#### [Exercise description]
When you reach the line containing "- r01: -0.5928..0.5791" in the records below, start copying exactly, and stop once you have copied the line containing "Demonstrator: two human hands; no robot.".

(Records from a data collection)

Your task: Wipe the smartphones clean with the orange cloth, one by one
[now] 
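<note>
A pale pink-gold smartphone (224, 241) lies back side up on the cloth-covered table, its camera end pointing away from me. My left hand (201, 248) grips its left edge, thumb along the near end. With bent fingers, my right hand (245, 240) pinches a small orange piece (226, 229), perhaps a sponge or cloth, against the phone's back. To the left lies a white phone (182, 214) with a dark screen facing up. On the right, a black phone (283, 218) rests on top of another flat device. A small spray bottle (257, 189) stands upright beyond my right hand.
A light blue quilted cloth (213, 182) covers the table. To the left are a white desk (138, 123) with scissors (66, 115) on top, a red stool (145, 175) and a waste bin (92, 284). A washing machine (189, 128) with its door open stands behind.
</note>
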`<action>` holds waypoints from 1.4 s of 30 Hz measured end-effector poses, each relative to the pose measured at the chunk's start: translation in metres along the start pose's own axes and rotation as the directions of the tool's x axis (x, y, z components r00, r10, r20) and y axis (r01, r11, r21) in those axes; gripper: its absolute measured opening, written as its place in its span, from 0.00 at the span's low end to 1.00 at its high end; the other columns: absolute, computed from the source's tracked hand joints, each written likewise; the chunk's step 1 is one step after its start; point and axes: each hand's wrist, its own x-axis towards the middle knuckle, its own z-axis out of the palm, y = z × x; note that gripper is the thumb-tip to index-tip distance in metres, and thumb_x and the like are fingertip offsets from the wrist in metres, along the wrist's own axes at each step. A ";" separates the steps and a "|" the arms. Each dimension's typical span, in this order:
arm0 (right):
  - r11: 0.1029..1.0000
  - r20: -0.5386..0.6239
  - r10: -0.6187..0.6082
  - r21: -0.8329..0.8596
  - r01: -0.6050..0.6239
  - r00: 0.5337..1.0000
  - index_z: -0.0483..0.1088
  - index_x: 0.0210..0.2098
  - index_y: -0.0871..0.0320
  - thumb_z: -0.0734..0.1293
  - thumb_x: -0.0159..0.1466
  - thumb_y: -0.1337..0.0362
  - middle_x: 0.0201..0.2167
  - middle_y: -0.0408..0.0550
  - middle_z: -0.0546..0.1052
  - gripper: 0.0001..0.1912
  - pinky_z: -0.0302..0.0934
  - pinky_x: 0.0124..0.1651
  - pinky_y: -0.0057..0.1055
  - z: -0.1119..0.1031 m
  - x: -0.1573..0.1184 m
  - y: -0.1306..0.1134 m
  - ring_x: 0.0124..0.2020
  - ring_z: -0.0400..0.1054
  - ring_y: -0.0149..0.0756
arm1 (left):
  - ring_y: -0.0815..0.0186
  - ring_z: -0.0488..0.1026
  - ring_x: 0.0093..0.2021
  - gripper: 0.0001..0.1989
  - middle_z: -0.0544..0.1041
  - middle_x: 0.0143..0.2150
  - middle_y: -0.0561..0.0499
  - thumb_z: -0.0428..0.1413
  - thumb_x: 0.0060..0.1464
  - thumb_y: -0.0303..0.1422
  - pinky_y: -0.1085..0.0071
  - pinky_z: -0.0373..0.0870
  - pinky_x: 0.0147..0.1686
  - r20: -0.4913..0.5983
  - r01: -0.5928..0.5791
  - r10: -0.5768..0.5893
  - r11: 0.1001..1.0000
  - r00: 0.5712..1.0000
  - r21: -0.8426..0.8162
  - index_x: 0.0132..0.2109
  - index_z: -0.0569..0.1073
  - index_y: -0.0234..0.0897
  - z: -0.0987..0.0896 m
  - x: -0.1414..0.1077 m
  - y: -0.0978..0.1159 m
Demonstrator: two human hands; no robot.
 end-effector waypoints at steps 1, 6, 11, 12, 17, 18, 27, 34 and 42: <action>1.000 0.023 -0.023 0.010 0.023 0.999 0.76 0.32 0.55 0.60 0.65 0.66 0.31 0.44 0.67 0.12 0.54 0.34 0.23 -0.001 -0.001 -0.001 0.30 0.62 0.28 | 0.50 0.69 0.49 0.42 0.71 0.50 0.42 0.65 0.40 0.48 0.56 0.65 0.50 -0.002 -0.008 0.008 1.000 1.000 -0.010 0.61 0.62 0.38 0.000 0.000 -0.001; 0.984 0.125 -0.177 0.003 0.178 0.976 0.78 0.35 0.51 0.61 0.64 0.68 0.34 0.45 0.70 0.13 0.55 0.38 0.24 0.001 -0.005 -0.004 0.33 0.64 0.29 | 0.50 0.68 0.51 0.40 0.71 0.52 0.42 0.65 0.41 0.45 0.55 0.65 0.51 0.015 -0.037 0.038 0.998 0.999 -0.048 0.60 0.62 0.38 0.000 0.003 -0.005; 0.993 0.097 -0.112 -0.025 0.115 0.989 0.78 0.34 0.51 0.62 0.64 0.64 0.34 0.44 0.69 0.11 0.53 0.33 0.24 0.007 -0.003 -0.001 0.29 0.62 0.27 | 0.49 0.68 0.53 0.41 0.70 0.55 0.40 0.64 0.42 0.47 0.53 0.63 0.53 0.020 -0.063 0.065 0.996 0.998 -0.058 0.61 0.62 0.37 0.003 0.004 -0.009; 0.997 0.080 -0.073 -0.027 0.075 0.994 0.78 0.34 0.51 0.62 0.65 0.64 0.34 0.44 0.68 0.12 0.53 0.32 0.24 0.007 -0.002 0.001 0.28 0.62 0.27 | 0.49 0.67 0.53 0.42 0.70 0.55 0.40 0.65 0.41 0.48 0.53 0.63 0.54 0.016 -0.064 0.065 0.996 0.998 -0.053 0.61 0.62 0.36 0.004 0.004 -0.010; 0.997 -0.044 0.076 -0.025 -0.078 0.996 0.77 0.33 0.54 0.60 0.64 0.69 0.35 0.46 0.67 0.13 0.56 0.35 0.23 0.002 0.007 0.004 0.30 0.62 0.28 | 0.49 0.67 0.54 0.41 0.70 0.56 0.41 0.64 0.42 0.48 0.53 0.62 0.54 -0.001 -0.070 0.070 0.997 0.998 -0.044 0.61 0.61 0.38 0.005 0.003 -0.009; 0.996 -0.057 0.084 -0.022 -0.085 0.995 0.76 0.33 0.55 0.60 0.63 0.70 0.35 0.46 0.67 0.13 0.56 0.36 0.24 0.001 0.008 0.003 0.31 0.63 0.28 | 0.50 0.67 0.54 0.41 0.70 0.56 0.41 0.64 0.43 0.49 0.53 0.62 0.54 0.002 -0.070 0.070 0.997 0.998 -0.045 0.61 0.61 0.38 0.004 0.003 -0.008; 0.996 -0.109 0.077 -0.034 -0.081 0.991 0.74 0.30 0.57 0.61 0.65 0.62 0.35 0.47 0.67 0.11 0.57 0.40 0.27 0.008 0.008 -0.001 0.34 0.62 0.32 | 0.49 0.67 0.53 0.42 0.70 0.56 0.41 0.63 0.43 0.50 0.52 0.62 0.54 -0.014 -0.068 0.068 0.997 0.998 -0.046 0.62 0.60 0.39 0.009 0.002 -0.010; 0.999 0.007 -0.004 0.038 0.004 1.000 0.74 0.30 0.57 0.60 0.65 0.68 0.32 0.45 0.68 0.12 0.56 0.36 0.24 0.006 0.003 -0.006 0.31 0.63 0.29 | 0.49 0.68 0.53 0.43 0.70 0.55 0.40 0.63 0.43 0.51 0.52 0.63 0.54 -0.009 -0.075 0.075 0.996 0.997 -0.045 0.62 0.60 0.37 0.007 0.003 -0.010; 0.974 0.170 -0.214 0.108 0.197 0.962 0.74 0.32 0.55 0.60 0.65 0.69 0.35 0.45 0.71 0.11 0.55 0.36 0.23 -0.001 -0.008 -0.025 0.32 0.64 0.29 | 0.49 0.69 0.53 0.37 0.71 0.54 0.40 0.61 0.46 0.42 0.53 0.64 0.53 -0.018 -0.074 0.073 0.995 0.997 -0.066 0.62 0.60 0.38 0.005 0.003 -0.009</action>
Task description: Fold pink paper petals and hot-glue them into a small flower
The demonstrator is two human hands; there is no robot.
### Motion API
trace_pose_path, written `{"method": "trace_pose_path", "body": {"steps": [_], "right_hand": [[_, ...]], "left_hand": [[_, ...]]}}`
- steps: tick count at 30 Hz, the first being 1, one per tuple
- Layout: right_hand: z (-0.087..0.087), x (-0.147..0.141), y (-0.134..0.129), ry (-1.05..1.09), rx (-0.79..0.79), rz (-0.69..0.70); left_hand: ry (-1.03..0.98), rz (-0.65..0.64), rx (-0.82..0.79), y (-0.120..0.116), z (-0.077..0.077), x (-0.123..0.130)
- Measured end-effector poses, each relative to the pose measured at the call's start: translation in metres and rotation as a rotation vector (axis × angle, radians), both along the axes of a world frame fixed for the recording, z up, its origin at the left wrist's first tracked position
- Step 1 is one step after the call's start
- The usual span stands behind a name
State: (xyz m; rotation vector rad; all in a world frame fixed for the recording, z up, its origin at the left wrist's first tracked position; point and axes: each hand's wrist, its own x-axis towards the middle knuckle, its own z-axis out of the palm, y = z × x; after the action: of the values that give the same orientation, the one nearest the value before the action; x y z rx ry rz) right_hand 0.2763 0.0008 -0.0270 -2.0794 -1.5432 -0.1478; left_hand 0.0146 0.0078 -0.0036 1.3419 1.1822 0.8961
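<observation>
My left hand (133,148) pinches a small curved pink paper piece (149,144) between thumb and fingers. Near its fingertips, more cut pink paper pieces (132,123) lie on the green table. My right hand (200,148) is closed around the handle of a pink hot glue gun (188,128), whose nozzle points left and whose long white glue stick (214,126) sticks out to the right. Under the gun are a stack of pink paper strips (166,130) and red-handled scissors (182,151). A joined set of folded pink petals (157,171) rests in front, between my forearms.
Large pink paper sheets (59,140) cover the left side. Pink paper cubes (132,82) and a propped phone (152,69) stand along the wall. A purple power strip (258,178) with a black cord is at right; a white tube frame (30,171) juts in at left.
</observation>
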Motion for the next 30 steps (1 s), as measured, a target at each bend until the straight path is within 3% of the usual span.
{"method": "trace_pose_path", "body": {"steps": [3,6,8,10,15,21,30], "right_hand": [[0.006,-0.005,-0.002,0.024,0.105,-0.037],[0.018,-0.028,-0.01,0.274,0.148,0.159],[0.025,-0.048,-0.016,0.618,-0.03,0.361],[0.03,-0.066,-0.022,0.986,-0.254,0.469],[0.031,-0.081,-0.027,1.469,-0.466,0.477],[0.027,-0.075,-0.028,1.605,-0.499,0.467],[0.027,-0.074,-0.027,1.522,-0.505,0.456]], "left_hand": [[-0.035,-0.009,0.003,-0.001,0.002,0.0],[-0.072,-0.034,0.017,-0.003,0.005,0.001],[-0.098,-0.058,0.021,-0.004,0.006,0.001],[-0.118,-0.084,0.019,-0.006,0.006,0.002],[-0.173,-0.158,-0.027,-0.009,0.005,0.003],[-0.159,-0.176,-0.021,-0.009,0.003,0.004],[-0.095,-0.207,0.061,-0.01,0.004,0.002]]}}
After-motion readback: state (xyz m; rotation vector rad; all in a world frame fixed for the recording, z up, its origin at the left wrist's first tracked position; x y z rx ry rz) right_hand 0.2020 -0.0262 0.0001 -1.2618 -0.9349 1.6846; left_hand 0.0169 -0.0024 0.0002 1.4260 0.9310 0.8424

#### [Answer to this problem]
  - r01: -0.5928..0.5791
  - r10: -0.5768..0.5893
  - r11: 0.1001..1.0000
  - r00: 0.5712..1.0000
  - r21: -0.8426..0.8162
  - index_x: 0.0132..0.2109
  - index_z: -0.0569..0.1073
  - index_y: -0.0234..0.0897
  - z: -0.0987..0.0896 m
  - x: -0.1414..0.1077 m
  - y: -0.0978..0.1159 m
Demonstrator: two human hands; no robot.

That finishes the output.